> Required action
Your task is to copy the stretch of lines in the records below that begins with the line containing "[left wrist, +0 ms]" and ends with the line containing "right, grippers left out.", exactly as written, with nothing added.

> Records supplied
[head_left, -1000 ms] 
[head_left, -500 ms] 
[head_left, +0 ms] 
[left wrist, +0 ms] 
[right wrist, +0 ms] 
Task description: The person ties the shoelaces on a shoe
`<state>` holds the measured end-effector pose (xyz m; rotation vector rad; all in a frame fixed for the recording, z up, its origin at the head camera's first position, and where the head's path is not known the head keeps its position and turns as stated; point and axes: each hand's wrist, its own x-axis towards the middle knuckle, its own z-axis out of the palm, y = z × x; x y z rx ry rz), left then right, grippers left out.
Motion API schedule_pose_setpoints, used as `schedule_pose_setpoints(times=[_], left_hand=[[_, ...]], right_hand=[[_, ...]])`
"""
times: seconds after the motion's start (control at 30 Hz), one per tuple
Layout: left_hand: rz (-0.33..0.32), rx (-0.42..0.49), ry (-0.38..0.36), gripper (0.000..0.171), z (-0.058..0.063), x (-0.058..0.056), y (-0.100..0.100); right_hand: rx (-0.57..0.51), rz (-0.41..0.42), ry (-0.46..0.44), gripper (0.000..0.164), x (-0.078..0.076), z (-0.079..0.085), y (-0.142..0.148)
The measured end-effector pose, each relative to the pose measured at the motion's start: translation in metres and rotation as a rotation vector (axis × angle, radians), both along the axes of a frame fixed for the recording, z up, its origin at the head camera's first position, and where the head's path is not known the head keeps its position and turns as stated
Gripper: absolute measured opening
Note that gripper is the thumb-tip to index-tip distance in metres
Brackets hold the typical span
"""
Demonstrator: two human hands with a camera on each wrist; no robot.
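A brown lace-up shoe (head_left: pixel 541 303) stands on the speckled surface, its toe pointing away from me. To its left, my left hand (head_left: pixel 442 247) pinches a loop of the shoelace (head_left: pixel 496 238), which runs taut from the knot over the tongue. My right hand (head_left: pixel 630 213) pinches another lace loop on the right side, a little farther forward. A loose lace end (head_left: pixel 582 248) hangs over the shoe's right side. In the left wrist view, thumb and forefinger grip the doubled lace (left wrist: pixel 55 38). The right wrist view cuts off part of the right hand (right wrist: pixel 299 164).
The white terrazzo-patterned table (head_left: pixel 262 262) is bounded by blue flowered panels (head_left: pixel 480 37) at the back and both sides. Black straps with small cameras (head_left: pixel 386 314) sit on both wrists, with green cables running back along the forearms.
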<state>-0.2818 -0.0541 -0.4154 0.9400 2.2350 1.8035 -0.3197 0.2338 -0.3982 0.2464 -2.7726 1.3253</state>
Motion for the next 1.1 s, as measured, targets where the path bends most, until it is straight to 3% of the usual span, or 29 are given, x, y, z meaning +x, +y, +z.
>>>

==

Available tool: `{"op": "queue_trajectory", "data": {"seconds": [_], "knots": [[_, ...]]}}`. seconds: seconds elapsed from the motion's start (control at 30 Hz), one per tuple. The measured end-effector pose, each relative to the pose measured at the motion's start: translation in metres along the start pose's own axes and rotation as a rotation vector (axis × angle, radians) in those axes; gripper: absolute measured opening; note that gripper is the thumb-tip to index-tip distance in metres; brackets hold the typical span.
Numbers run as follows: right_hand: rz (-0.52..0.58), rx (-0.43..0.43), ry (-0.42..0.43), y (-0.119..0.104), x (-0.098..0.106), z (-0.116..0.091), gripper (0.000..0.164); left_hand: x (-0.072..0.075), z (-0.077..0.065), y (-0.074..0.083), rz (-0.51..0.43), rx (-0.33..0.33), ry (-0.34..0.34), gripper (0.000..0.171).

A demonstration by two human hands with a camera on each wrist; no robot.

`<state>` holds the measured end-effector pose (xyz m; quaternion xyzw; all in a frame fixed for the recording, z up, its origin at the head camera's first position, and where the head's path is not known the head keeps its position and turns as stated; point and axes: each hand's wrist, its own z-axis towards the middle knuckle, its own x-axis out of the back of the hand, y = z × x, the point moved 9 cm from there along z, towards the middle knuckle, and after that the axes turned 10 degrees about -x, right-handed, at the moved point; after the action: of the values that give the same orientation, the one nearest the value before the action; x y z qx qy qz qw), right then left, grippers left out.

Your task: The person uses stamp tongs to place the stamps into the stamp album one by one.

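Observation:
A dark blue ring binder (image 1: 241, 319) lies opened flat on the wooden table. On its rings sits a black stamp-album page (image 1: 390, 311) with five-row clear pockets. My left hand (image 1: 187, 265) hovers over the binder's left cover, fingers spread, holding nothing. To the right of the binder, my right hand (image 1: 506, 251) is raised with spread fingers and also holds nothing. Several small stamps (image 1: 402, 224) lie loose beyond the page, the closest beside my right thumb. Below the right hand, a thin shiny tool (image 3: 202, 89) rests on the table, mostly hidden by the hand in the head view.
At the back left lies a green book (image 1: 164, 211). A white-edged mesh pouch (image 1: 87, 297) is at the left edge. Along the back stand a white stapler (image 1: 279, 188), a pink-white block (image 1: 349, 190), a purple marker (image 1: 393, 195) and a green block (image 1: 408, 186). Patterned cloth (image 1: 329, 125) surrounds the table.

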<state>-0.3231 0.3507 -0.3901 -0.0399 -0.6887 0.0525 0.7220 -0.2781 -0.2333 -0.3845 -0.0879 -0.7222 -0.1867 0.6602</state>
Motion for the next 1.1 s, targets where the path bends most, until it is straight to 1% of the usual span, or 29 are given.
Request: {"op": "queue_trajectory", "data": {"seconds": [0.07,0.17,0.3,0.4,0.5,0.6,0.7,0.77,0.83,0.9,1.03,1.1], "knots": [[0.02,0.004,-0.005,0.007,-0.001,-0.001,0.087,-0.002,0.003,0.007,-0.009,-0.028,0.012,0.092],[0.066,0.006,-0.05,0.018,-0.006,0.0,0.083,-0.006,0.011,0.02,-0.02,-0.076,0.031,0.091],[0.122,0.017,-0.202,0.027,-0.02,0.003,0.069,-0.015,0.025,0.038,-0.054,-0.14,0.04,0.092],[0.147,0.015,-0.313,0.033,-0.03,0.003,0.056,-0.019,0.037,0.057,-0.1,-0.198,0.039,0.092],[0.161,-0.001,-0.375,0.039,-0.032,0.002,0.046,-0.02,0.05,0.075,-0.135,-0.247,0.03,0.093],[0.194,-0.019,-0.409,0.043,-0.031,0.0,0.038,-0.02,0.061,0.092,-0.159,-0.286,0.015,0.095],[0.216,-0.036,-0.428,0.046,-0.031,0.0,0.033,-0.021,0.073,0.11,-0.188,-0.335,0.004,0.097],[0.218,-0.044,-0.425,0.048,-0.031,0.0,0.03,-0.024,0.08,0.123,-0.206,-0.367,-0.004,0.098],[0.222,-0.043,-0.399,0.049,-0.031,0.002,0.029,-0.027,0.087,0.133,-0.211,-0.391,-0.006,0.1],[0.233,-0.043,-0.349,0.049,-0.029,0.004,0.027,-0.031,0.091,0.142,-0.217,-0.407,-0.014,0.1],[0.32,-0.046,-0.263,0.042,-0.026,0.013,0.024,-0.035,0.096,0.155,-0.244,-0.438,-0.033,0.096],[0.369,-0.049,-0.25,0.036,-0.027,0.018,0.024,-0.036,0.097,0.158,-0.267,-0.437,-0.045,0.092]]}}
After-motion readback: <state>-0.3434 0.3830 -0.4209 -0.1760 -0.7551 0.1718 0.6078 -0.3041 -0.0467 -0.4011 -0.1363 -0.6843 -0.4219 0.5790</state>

> Answer to the exercise
[left wrist, +0 ms] 
[right wrist, +0 ms] 
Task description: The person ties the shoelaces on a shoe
`<state>` holds the measured end-effector pose (xyz m; rotation vector rad; all in a frame fixed for the recording, z up, its origin at the head camera's first position, and where the head's path is not known the head keeps its position and turns as stated; point and axes: each hand's wrist, its own x-axis towards the middle knuckle, its own z-axis out of the palm, y = z × x; x y z rx ry rz), left then right, grippers left out.

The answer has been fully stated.